Even when the kids in permanent government care, the parents are still informed of plans and decision. Parents often have visiting rights, especially for holidays and special occasions, even in the kid is in care for good. Permanent care orders are also revokable. If the parent gets their act together, they can apply to the court to have their chidlren returned. Many children refuse adoption (older kids have to give their consent to be adopted) as they are holding on to hope that their parent will someday regain their care.

Kids in foster care also are often special needs. It takes a special kind of person to devote their life to raising a child with Fetal Alcohol syndrome. Many of these kids will never be able to function on their own. They will be children forever. That's not a task many people are up to.

The restrictions on adoption limit options. In Canada, you can't adopt a First Nations child unless you are also native and preferably from the same band. Over half of the kids in foster care in Canada are native. There simply aren't enough healthy homes from their own heritage to take them all.

Age is a huge issue for adopting. I have a good friend who is 50, his wife is in her late 30's. They were told they were too old to adopt a child in Canada, even an older child. He's a lawyer, she's a teacher. They are wealthy, settled, lovely people who happen to be infertile. They went to China and adopted a little girl who is the centre of their world now!

Ever smoke pot as a teenager? Don't tell someone doing an adoption home study. You will be denied. Even if you are now a professional 40 year old who does nothing worse than a beer on friday night.

Gay, lesbian? Chances are they will find a reason not to adopt to you without saying it's your sexual orientation. Sad, but true.

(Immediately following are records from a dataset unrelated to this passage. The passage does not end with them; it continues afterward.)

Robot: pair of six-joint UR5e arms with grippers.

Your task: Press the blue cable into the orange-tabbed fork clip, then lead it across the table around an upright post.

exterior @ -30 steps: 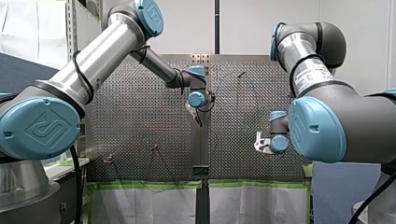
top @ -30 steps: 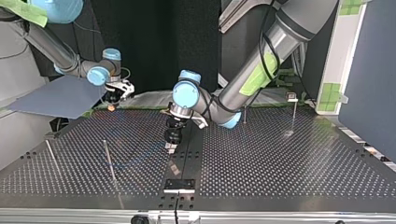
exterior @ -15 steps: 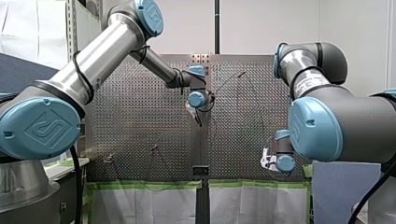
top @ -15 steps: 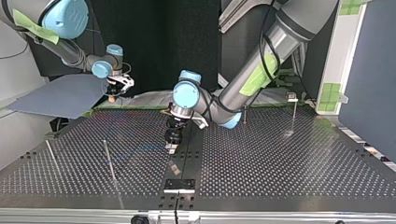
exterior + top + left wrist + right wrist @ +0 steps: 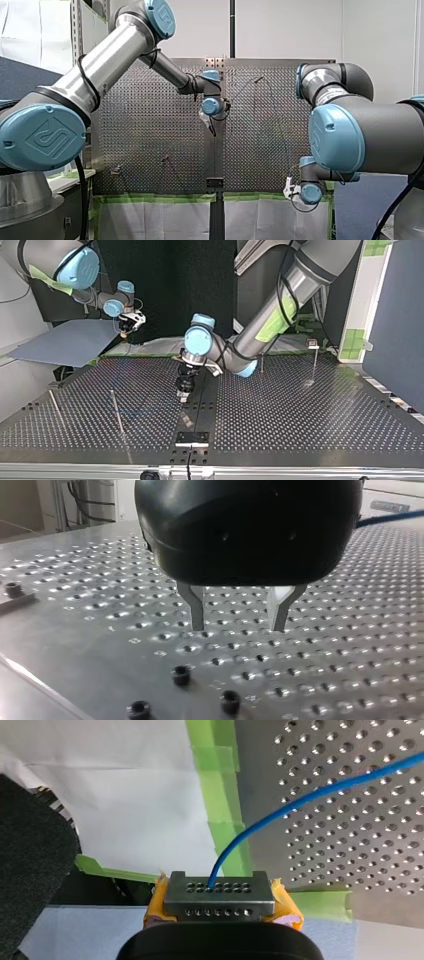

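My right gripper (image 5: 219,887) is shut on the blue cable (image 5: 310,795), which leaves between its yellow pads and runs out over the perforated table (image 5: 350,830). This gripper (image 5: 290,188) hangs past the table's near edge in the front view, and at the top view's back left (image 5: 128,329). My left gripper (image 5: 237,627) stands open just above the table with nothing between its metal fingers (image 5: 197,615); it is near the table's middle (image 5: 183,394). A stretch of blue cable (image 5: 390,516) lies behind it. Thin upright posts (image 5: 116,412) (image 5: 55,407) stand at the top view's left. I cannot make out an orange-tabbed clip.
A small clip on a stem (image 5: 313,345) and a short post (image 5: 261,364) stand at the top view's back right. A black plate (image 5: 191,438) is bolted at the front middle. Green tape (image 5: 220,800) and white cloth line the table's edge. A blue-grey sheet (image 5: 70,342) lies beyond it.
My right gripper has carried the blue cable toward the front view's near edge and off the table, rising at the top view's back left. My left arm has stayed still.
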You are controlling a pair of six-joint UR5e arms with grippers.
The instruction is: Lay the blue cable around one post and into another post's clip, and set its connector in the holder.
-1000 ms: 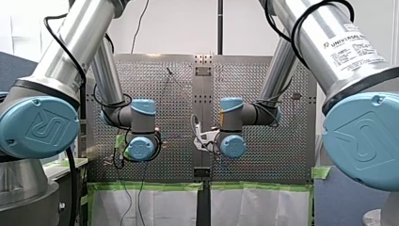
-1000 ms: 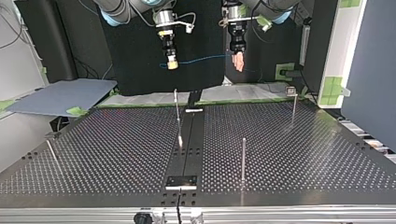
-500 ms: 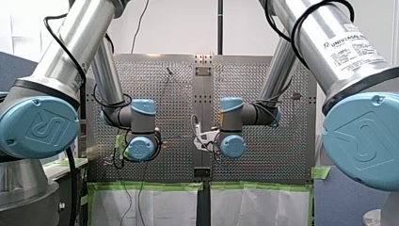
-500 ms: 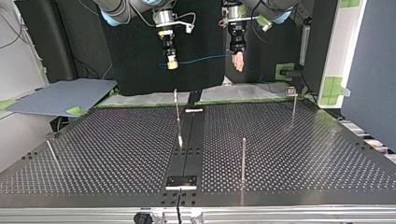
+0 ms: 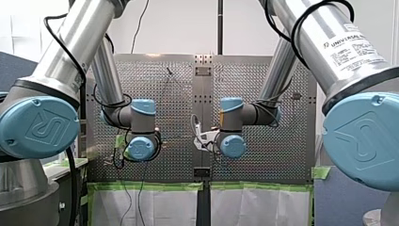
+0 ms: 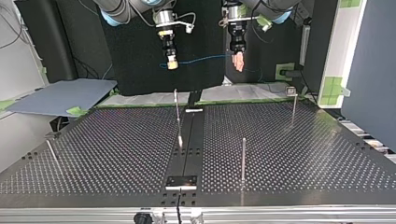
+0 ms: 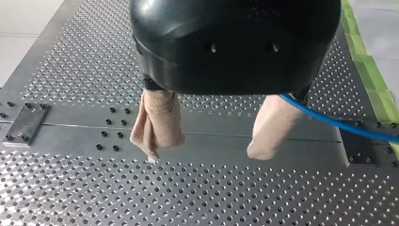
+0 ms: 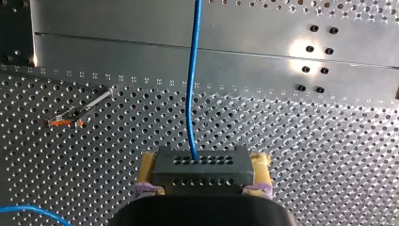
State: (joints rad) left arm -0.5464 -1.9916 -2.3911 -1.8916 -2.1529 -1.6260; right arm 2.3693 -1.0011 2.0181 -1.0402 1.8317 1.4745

So for alot of people, it's not that much hassle, red tape or even money. They want a child and can't have one or adopt one here. So they look to foreign countries to find their children.

wolfsoul
05-15-2005, 06:04 PM
The situation in China is unfortunate. Due to their one-child rule, most people there want a boy because he will carry on the family name. What I find terrible is that if they have twins, one of the twins has to either be adopted out or aborted. I think that's terrible! It's not their fault they have twins. If the mother chooses not to get rid of one child, the government will take away their house, their job, all of their sources of income, they will close their bank account, etc, until the person finally gives up the child. At that point they have nothing.

I don't think I'd ever adopt -- I'd like to foster older children though. I would rather switch from child to child, helping them as they go on their way, until they are adopted permanently by someone else. I love to feel like a teacher and a helper. I'm sure it would be alot of fun. I don't know if the government will ever let me foster though. I'm sure you have to have special qualifications. Do you need your ECE? I will have a large dog or two, and I'll have small animals as well as foster animals, and I don't think they would like that in a foster child's environment. Not sure.

carole
05-16-2005, 04:21 AM
The other problem too is when a girl child marry's she leaves the home to be with the husbands family, so they loose a valuable worker, but if they have a son they gain another valuable worker.

Cataholic
05-16-2005, 07:02 AM
Thank you, Glacier, for addressing just some of the confusing issues about adopting from your own country.

mina'smomma
05-16-2005, 08:13 AM
Hey Donna,

While I agree with you and my fiance and I are going to adopt an older child from the US there is the fact that it is actually somewhat easier to adopt a child overseas than a child in the U.S. You don't have as much paperwork to go through and you don't have to worry about the birth parents decieding they want the child back. In the US they have one year from the time they are adopted for the natural parents to come and claim them.

moosmom
05-16-2005, 08:52 AM
There are alot of good points here. I think Glacier explained it best.